The records that follow should be copied out exactly, pictures excluded.

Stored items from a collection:

====================

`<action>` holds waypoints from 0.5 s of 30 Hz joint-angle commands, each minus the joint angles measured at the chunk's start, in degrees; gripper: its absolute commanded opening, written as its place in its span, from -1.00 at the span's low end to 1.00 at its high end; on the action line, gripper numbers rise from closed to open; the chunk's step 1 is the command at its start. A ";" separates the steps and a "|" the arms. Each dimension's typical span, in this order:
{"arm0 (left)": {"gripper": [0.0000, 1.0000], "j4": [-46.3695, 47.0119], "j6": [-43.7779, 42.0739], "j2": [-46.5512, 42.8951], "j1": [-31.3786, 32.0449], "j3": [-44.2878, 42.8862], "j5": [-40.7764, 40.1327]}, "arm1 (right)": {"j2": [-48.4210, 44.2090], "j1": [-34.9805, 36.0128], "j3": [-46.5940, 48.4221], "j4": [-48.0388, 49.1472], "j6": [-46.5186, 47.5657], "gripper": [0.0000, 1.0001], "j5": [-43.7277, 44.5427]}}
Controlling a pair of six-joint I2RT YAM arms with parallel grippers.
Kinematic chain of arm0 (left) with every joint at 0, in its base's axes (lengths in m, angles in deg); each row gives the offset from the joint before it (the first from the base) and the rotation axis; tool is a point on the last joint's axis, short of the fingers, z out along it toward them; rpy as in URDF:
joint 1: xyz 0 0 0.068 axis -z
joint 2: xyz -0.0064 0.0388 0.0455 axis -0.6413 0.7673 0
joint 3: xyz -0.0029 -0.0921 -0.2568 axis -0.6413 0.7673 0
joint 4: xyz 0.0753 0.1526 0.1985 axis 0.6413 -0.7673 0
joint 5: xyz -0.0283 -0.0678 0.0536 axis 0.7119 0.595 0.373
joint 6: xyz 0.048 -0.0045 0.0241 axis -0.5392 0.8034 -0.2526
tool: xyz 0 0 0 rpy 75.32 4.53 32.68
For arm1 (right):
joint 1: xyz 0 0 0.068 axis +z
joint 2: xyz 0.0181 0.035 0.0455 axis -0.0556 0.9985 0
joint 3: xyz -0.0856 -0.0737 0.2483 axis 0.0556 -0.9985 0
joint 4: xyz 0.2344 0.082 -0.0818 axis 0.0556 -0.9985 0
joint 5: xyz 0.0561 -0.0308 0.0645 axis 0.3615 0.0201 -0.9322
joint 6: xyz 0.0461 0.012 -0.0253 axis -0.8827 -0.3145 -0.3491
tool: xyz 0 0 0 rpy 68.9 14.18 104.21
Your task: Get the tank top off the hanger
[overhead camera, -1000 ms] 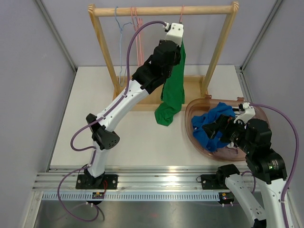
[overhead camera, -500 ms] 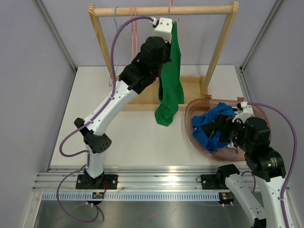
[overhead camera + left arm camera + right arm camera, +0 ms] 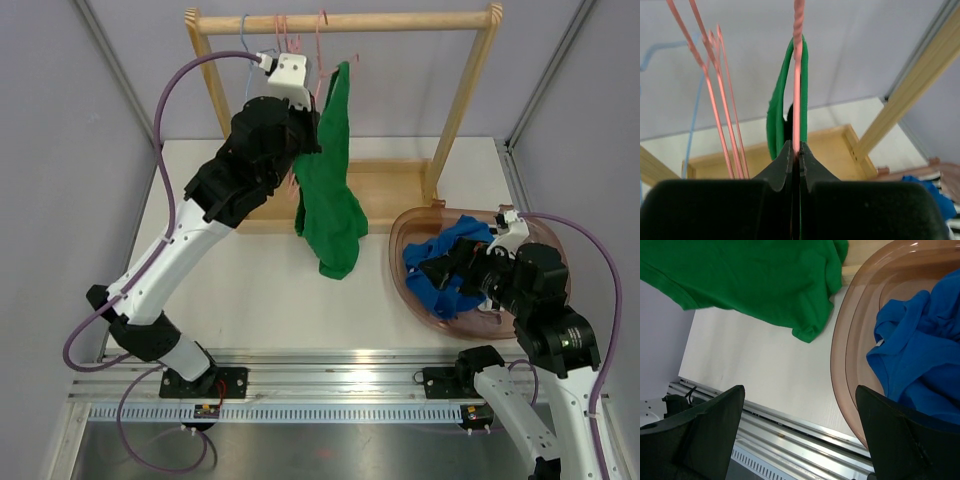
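I've swung the tank top left over open worktop, left claw clenched on its hanger; right claw released.

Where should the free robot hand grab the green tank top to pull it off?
Pinch the tank top at its bunched bottom end, from the right side: it dangles free there, while the left gripper clamps the pink hanger above.

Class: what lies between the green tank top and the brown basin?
Only bare white tabletop, seen in the right wrist view between tank top and basin.
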 commanded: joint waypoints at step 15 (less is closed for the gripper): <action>-1.00 7.84 15.53 -42.21 1.24 53.05 26.43 | 7.65 0.16 -15.20 43.09 -23.11 0.99 -19.19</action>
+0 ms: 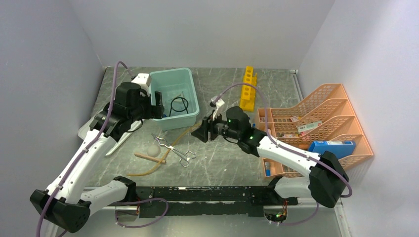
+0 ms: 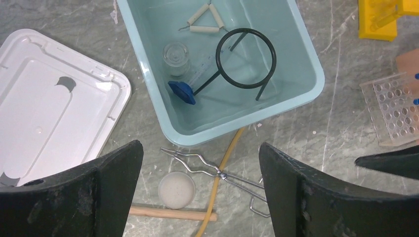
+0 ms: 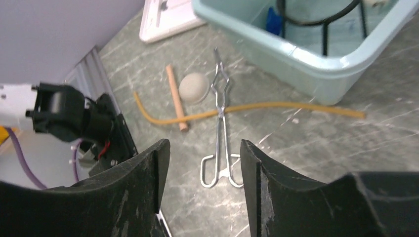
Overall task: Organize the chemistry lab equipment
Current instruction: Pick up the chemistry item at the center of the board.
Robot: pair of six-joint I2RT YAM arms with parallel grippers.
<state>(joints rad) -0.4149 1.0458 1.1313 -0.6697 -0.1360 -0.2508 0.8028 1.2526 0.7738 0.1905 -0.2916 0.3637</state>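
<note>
hovering with left claw [image 2: 200, 145] wide and empty by teal tub [image 2: 313, 52] containing black ring stand [image 2: 246, 87]; right claw [image 3: 205, 143] parted, empty, over silver tongs [image 3: 220, 113] on counter [image 3: 321, 158].

front-centre: bare table [image 1: 225, 163] right of tongs [image 3: 220, 123], open passage | front-left: crowded by tongs, hose [image 3: 276, 105], stick [image 3: 176, 98], white disc [image 3: 193, 87] | tub [image 1: 180, 121]: ring stand [image 2: 245, 58] and triangle [image 2: 205, 22] crowd floor | left: blocked by lid [image 2: 54, 98] | right: walled by organiser [image 1: 321, 106] | back: rack [image 1: 248, 89] right of tub, bare gap between
</note>
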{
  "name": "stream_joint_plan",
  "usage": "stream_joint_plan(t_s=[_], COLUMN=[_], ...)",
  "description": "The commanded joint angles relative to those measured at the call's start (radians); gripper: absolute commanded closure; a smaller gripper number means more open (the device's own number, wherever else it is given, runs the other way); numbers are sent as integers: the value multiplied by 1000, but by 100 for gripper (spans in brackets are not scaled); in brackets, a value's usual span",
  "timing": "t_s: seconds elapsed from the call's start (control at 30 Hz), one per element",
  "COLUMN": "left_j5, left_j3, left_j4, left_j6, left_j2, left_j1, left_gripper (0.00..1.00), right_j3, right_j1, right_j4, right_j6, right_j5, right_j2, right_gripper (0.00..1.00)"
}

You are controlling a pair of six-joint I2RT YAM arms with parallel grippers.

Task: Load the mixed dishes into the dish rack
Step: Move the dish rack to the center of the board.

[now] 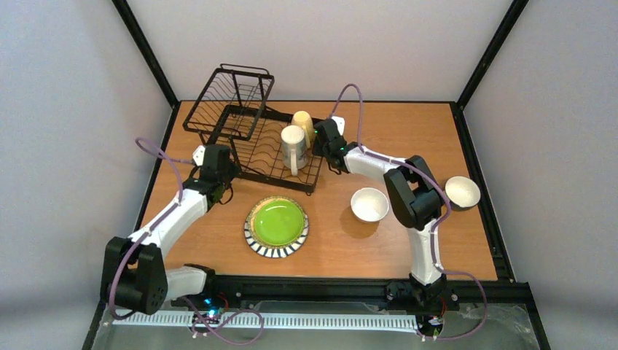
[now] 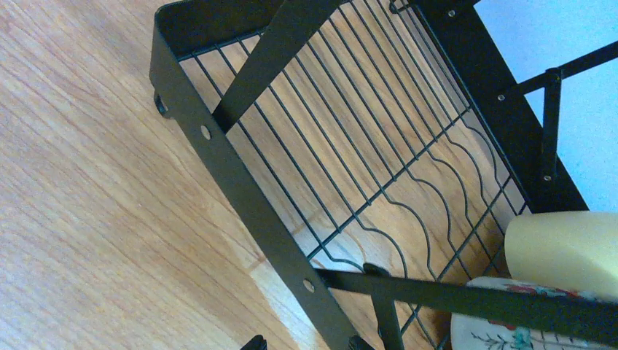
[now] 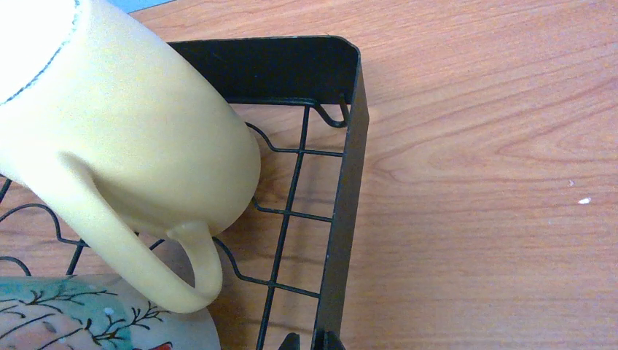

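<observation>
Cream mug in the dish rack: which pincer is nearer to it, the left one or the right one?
Right. The right pincer is at the dish rack's edge, just beside the cream mug; the left pincer is at the rack's opposite side.

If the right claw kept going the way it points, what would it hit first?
Probably the black side rail of the rack, right ahead of the shut right gripper; the yellow mug sits off to the side. Depth is hard to judge.
</observation>
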Motion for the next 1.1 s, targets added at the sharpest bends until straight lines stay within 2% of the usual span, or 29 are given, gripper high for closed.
stream_joint_plan(t_s=[0.0,0.37,1.07], left_j5=[-44,-59,-90], left_j3=[50,128,207], left_j4=[19,39,21], left_j6=[13,42,104], left_j2=[50,189,264], left_j1=[-5,-5,-5], left_gripper=[37,37,36], right_j3=[-69,-126,-267], right_j1=[45,65,73], right_j4=[-93,-74,-40], right_j6=[15,16,38], right_j5=[-73,-82,-68], right_j2=[-30,-90,-156], right_gripper=[98,98,98])
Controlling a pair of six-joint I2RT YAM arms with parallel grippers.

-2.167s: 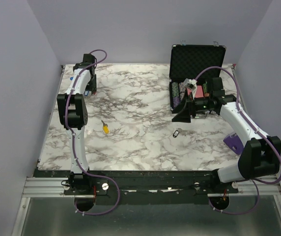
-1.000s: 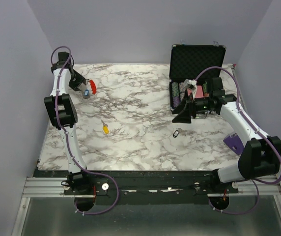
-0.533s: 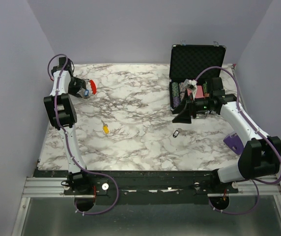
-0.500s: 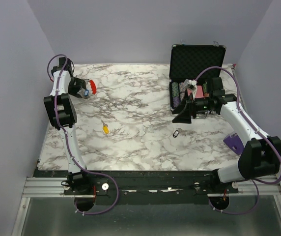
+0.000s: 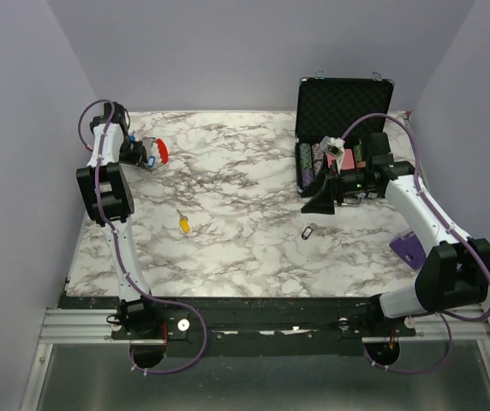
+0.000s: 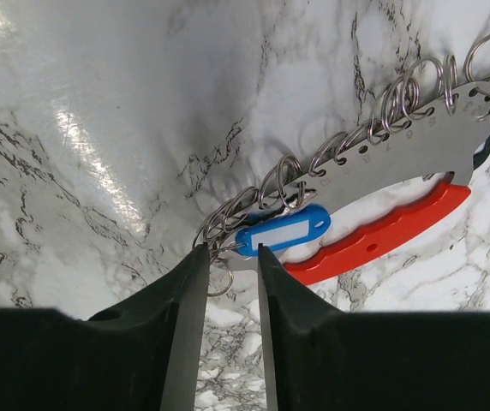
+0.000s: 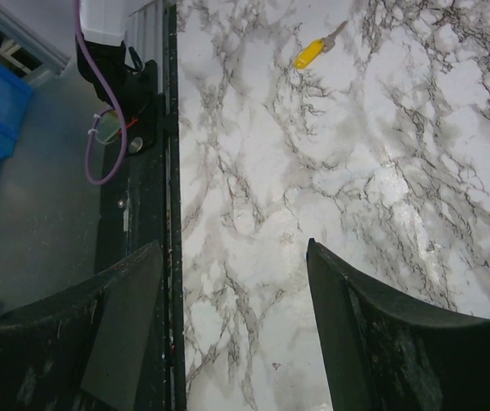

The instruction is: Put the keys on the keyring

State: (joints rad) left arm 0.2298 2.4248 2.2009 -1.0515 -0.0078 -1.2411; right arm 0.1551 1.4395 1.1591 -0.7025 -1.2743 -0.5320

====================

RESPONSE TO THIS EXERCISE:
`<action>` holds waypoints from 0.5 s of 30 Hz joint-angle commands, each minus the joint angles measured at the chunk's start, in degrees; gripper: its absolute commanded opening, written as its place in its span, from -1.00 at the span's low end to 1.00 at its high end; on the action line, gripper numbers rise from closed to open; the chunk's step 1 is the command at its start. A ";" separates the steps and a "|" the arms. Each dimension's typical span, in this order:
{"arm0 (left)": {"gripper": [0.0000, 1.0000], "j4": [-46.3695, 47.0119], "j6": [-43.7779, 42.0739], "j2": [-46.5512, 42.8951], "j1": [-31.3786, 32.0449], "j3": [-44.2878, 42.8862], "j5": [-40.7764, 40.1327]}, "arm1 (right)": {"j2": [-48.4210, 44.2090], "j1": [-34.9805, 36.0128], "j3": [-46.5940, 48.4221], "j4": [-48.0388, 49.1472], "j6": [-46.5186, 47.5657], "gripper": [0.0000, 1.0001], "j5": [-43.7277, 44.5427]}}
Controlling a pair of six-joint I2RT YAM arms with parallel grippers.
Kinematic chain of arm0 (left) with every joint at 0, in its base's axes (lengths in m, angles in deg); each row gives the offset from the joint before it (the first from the base) and the rotation axis; tool is a point on the last joint's axis, short of the fingers, z out along it toward them; rpy as in URDF:
joint 1: xyz 0 0 0.068 axis -z
joint 2: xyz -0.0064 0.0388 0.0455 axis -0.6413 0.7673 0
joint 3: xyz -0.0029 -0.0921 -0.2568 axis -0.6413 0.7673 0
joint 4: xyz 0.0753 0.1526 0.1985 axis 0.6413 -0.7673 0
joint 5: xyz -0.0283 -0.0678 0.0536 axis 0.7119 0.595 0.373
joint 6: xyz 0.048 -0.0045 0.0241 axis -0.5392 0.8034 -0.2526
tool: xyz 0 0 0 rpy 75.32 4.53 32.68
For arm1 (right):
joint 1: xyz 0 0 0.068 axis +z
joint 2: xyz 0.0181 0.035 0.0455 axis -0.0556 0.9985 0
joint 3: xyz -0.0856 -0.0737 0.2483 axis 0.0556 -0.9985 0
joint 4: xyz 0.2344 0.082 -0.0818 axis 0.0556 -0.9985 0
joint 5: xyz 0.0561 -0.0308 0.0645 axis 0.3615 0.0201 -0.9322
joint 6: xyz 0.0461 0.012 -0.0253 axis -0.8827 -0.3145 -0.3491
tool: xyz 0 0 0 rpy 68.9 14.18 104.21
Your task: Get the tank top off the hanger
[overhead camera, -1000 ms] 
[overhead camera, -500 ms] 
[overhead camera + left arm camera + right arm camera, +0 ms] 
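I've swung the tank top left over open worktop, left claw clenched on its hanger; right claw released.

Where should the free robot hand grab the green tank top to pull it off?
Pinch the tank top at its bunched bottom end, from the right side: it dangles free there, while the left gripper clamps the pink hanger above.

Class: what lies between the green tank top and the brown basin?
Only bare white tabletop, seen in the right wrist view between tank top and basin.
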 commanded: joint waypoints at step 15 (less is closed for the gripper): <action>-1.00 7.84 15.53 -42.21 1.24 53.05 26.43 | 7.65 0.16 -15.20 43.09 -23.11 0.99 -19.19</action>
+0 ms: 
+0 ms: 
+0 ms: 
Overall task: Organize the chemistry lab equipment
Current instruction: Pick up the chemistry item at the center of the board.
Robot: pair of six-joint I2RT YAM arms with parallel grippers.
<state>(joints rad) -0.4149 1.0458 1.1313 -0.6697 -0.1360 -0.2508 0.8028 1.2526 0.7738 0.1905 -0.2916 0.3637</state>
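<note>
hovering with left claw [image 2: 200, 145] wide and empty by teal tub [image 2: 313, 52] containing black ring stand [image 2: 246, 87]; right claw [image 3: 205, 143] parted, empty, over silver tongs [image 3: 220, 113] on counter [image 3: 321, 158].

front-centre: bare table [image 1: 225, 163] right of tongs [image 3: 220, 123], open passage | front-left: crowded by tongs, hose [image 3: 276, 105], stick [image 3: 176, 98], white disc [image 3: 193, 87] | tub [image 1: 180, 121]: ring stand [image 2: 245, 58] and triangle [image 2: 205, 22] crowd floor | left: blocked by lid [image 2: 54, 98] | right: walled by organiser [image 1: 321, 106] | back: rack [image 1: 248, 89] right of tub, bare gap between
</note>
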{
  "name": "stream_joint_plan",
  "usage": "stream_joint_plan(t_s=[_], COLUMN=[_], ...)",
  "description": "The commanded joint angles relative to those measured at the call's start (radians); gripper: absolute commanded closure; a smaller gripper number means more open (the device's own number, wherever else it is given, runs the other way); numbers are sent as integers: the value multiplied by 1000, but by 100 for gripper (spans in brackets are not scaled); in brackets, a value's usual span",
  "timing": "t_s: seconds elapsed from the call's start (control at 30 Hz), one per element",
  "COLUMN": "left_j5, left_j3, left_j4, left_j6, left_j2, left_j1, left_gripper (0.00..1.00), right_j3, right_j1, right_j4, right_j6, right_j5, right_j2, right_gripper (0.00..1.00)"
}

You are controlling a pair of six-joint I2RT YAM arms with parallel grippers.

Task: Load the mixed dishes into the dish rack
Step: Move the dish rack to the center of the board.

[now] 
[now] 
[now] 

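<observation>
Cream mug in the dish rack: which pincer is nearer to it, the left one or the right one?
Right. The right pincer is at the dish rack's edge, just beside the cream mug; the left pincer is at the rack's opposite side.

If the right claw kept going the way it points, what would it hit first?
Probably the black side rail of the rack, right ahead of the shut right gripper; the yellow mug sits off to the side. Depth is hard to judge.
</observation>
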Motion for the next 1.1 s, targets added at the sharpest bends until straight lines stay within 2% of the usual span, or 29 are given, gripper high for closed.
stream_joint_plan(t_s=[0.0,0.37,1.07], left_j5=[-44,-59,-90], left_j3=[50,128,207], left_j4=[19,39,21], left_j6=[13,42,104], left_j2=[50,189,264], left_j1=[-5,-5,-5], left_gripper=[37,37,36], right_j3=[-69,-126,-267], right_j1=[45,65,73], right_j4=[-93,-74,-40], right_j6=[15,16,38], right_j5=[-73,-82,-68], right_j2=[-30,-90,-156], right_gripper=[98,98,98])
Controlling a pair of six-joint I2RT YAM arms with parallel grippers.

-2.167s: 
-1.000s: 
-0.533s: 
-0.500s: 
+0.000s: 
+0.000s: 
+0.000s: 

The instruction is: Put the keys on the keyring

State: (joints rad) left arm 0.2298 2.4248 2.2009 -1.0515 -0.0078 -1.2411; right arm 0.1551 1.4395 1.1591 -0.7025 -1.2743 -0.5320

This finishes the response to the exercise.